__Activity__:
Work out how many lines in this listing hold the word "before", and give the number with nothing added.

== == ==

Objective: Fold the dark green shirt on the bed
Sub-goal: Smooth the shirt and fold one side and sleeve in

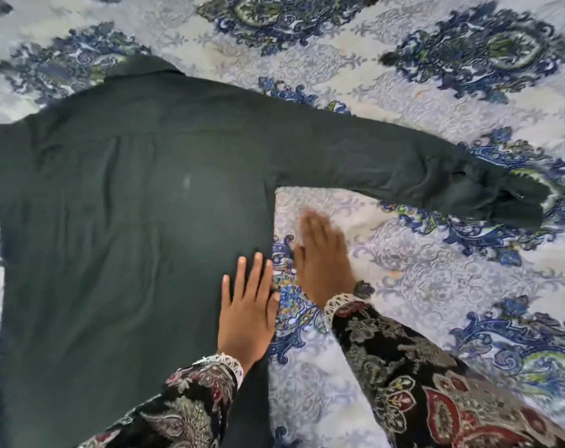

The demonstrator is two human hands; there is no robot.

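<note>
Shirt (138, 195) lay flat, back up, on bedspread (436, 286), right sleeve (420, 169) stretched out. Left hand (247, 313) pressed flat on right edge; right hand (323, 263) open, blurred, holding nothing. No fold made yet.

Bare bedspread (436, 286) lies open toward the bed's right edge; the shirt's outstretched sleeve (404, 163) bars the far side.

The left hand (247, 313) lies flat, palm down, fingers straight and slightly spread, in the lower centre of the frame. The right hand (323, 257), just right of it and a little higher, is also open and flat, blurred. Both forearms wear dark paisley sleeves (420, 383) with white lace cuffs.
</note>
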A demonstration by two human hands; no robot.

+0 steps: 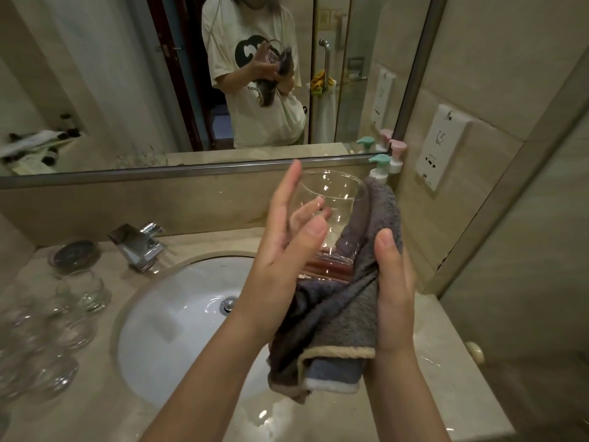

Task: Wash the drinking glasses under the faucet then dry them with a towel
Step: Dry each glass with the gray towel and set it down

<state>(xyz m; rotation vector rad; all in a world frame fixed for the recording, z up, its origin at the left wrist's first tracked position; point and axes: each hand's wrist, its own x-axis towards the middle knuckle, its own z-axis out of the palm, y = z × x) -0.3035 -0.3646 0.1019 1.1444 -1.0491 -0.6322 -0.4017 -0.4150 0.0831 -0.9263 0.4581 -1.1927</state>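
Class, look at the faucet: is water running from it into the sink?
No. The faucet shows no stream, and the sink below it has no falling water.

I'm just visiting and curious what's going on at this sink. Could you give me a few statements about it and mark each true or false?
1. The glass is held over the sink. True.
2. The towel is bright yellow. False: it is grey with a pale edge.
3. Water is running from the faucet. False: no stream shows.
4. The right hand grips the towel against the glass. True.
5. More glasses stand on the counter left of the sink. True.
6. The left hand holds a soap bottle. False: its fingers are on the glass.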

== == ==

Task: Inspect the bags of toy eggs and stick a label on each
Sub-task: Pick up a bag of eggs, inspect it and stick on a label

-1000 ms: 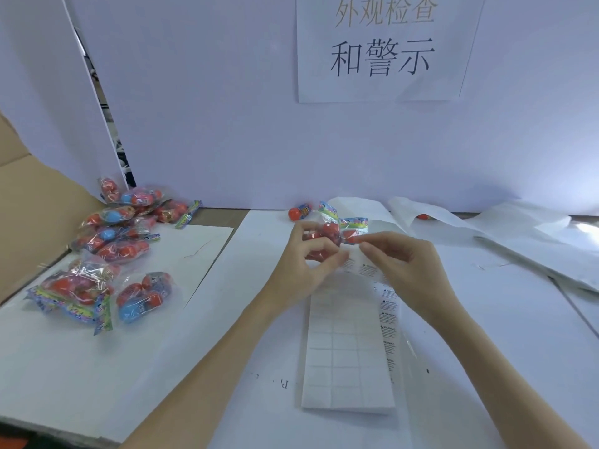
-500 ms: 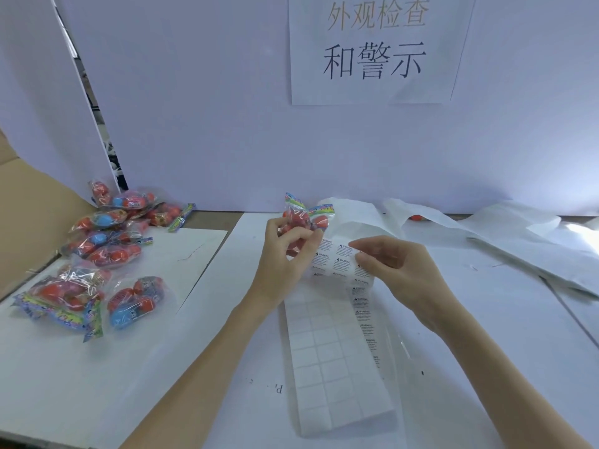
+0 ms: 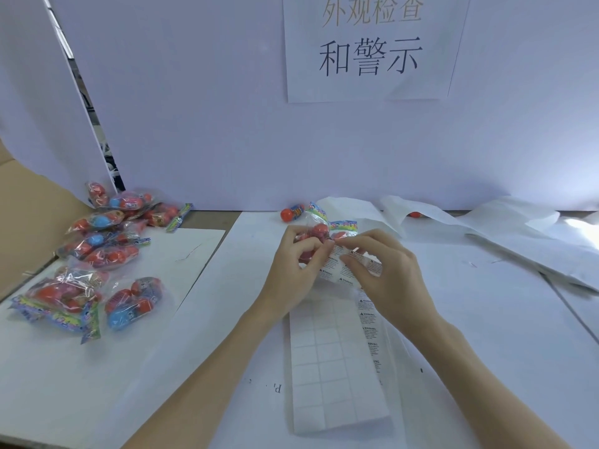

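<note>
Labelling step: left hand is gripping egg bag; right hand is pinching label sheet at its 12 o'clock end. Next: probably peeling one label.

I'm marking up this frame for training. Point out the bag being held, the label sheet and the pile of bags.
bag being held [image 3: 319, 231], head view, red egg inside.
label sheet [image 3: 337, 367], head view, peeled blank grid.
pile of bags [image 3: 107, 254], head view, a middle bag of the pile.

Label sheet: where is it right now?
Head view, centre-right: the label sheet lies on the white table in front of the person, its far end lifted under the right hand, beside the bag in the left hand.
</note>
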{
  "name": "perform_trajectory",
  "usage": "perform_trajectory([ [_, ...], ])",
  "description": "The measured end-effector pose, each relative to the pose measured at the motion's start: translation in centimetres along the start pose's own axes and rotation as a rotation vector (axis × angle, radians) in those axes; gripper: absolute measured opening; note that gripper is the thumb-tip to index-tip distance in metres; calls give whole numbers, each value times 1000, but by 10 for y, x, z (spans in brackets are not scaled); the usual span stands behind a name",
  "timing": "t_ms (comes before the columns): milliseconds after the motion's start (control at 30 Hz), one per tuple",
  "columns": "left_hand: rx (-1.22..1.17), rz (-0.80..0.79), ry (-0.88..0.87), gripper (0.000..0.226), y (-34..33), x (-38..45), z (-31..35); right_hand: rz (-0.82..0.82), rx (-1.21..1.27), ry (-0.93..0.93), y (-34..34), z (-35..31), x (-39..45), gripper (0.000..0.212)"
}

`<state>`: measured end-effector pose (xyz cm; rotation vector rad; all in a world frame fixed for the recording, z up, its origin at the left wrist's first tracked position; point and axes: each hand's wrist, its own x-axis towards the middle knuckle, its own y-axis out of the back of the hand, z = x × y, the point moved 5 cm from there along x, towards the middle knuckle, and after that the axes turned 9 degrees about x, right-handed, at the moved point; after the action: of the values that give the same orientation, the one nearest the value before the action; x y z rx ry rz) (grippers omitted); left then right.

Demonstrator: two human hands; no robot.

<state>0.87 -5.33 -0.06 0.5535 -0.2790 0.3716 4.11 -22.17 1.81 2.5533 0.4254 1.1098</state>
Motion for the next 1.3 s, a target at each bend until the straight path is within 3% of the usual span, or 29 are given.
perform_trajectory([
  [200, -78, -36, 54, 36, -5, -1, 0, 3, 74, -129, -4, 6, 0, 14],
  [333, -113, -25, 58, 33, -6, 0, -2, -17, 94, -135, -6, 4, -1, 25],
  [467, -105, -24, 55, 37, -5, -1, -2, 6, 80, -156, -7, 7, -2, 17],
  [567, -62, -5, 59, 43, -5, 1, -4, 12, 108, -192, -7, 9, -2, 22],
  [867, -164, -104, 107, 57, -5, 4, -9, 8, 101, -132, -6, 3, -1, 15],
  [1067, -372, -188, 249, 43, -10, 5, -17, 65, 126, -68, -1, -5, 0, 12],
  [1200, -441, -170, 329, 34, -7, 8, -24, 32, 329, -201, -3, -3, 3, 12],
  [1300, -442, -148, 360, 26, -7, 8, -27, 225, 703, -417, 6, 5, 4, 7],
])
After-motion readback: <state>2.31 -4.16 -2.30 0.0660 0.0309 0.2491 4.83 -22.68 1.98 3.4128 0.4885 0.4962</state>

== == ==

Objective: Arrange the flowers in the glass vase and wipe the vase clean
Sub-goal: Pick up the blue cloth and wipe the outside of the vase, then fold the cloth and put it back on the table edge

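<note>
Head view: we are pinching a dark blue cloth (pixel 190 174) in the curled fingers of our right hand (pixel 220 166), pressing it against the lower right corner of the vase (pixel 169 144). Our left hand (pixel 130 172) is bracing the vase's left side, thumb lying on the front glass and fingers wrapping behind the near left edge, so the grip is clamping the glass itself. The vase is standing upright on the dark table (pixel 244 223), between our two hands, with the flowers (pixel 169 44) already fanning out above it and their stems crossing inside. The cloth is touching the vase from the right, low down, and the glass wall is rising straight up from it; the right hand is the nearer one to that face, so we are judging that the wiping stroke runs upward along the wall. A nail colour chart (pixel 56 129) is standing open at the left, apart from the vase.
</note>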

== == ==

__Answer to this task__:
2